The selective reduction of the oxygen with NAD(P)H in a two-electron step to hydrogen peroxide in the presence of an NAD(P)H-dependent, non-autoxidisable diaphorase and of an appropriate two-electron redox partner, as well as optionally of an appropriate buffer system also makes possible a determination of NAD(P)H which is easy to carry out. For this purpose, the sample to be investigated is saturated with oxygen and mixed with a test mixture which contains an NAD(P)H-dependent, non-autoxidisable diaphorase, an appropriate two-electron redox partner and optionally an appropriate buffer system, as well as a hydrogen peroxide detection system. The hydrogen peroxide concentration measured with the help of the hydrogen peroxide detection system is a direct measure of the NAD(P)H present in the sample.

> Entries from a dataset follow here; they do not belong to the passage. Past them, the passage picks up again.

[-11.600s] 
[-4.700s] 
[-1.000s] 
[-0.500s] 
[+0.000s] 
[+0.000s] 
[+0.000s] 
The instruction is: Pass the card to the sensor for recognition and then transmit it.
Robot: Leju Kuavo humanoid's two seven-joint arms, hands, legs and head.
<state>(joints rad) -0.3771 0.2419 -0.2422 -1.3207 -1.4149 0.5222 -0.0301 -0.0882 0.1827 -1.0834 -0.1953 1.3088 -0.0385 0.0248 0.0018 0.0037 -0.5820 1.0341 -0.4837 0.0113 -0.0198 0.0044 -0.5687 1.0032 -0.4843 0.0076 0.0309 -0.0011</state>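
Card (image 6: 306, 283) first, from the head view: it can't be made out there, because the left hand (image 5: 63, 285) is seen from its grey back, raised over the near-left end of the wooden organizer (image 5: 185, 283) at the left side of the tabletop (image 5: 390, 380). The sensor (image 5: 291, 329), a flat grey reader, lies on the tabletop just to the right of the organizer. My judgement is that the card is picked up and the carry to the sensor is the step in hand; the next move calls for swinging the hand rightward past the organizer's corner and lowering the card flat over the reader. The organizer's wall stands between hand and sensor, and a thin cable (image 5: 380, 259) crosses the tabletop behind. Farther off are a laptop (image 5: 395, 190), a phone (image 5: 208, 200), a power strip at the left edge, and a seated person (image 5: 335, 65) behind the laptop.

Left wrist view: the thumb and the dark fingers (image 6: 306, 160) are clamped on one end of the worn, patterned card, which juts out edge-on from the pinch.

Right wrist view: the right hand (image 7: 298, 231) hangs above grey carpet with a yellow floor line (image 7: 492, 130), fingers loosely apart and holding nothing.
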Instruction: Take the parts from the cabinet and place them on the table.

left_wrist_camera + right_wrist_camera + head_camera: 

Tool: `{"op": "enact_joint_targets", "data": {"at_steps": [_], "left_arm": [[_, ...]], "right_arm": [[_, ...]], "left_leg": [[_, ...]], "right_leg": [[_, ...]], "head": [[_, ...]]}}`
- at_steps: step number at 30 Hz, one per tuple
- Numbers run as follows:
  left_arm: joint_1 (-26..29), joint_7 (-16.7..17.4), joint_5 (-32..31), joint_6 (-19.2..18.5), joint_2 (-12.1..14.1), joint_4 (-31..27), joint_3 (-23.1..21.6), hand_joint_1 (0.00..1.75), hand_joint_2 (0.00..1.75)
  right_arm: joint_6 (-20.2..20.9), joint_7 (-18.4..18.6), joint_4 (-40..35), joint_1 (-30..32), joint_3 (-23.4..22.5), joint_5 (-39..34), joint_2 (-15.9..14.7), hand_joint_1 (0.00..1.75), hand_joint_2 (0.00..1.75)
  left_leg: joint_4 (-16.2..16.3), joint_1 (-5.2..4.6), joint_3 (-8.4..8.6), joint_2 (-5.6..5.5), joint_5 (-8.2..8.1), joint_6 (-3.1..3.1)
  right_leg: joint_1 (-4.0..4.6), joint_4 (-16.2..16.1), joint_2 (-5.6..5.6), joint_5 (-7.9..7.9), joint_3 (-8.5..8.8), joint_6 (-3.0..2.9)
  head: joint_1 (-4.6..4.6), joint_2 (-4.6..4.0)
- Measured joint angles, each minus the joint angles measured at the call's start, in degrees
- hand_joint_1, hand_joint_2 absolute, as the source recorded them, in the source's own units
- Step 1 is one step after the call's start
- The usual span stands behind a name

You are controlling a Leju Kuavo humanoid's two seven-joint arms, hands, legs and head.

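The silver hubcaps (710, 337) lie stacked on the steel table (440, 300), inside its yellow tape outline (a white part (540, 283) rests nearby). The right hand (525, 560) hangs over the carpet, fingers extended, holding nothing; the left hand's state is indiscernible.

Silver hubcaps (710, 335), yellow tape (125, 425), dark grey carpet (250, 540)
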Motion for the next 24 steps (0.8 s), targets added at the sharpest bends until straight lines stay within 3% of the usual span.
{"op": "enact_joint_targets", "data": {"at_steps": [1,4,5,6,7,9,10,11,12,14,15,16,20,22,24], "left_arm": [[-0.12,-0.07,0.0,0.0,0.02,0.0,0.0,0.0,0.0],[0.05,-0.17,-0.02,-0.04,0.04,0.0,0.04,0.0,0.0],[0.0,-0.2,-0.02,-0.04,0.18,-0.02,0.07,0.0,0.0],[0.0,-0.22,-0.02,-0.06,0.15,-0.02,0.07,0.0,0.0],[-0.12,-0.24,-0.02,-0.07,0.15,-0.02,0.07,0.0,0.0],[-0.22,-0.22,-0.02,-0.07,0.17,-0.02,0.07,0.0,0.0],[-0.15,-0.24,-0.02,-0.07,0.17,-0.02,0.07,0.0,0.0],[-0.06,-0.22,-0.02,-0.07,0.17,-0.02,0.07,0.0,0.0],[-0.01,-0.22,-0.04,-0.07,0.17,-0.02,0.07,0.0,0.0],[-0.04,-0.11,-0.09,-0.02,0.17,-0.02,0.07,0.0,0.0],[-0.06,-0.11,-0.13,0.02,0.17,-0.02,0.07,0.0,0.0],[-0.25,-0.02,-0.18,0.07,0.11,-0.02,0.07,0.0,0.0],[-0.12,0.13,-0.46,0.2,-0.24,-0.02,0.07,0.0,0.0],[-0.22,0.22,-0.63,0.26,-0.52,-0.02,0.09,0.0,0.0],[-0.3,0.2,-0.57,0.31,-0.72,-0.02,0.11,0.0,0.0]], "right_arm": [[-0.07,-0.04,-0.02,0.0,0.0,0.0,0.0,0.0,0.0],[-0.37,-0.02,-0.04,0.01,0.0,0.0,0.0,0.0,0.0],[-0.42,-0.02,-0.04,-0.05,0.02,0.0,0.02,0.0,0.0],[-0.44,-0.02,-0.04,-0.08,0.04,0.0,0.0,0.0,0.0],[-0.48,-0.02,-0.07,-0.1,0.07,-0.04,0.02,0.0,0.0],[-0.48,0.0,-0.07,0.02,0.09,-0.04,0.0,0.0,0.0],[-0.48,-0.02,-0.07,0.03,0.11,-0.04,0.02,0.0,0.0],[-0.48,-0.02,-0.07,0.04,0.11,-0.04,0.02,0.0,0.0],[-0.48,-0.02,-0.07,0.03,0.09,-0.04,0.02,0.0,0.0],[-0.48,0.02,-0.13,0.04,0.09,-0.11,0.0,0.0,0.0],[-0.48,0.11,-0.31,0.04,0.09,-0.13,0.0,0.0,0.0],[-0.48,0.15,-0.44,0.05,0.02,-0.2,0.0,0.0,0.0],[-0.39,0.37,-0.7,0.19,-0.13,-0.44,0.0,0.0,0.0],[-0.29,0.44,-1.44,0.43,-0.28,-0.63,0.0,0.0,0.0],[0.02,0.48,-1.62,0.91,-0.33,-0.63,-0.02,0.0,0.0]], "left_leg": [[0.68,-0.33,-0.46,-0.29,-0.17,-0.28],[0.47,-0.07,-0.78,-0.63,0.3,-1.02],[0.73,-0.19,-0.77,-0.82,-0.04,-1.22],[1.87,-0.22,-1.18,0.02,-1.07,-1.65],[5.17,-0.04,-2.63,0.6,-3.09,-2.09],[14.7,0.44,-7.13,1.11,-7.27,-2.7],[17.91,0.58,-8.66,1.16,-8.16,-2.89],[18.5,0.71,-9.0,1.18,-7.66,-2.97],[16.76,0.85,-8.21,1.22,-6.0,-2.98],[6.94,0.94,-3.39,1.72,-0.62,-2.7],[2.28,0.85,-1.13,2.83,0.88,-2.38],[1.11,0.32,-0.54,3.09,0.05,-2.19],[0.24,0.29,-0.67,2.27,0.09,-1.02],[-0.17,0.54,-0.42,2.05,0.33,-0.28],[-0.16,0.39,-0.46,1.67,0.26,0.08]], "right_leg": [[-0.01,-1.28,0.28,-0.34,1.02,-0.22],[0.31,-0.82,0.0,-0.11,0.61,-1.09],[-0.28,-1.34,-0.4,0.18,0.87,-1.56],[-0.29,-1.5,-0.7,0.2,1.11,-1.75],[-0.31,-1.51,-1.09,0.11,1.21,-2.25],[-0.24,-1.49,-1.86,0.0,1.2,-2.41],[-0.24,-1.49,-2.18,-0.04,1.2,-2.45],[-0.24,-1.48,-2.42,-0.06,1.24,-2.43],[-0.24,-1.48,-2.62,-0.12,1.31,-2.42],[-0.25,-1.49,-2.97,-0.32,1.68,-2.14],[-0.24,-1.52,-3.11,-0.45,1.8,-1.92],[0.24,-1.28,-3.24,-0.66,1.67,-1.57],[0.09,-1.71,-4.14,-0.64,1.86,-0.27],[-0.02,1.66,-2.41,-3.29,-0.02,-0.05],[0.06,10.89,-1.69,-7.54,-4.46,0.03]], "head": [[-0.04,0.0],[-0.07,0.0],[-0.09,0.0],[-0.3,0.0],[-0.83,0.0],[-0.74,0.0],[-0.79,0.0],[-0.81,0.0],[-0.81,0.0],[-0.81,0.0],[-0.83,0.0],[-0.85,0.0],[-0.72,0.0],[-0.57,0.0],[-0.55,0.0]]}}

The following Examples are given for the purpose of illustrating the present invention:

EXAMPLE 1
Production and determination of superoxide
2 ml. Phosphate buffer (0.2M; pH 7.8) are placed into a 10 ml. reagent vessel. Air is passed through the buffer solution for 30 minutes at ambient temperature in order to saturate it with air. Thereafter, the mixture is mixed with 0.1 ml. of an aqueous solution which contains 1 .mu.mole NADH, as well as with 0.1 ml. of an aqueous solution which contains 0.4 .mu.mole anthraquinone-2-sulphonic acid. The solution thus obtained is mixed with 0.5 mg. diaphorase (Boehringer Mannheim GmbH, obtained from microorganisms; lyophilised) dissolved in 1 ml. distilled water. The resultant superoxide is detected with the help of the known hydroxylamine reaction.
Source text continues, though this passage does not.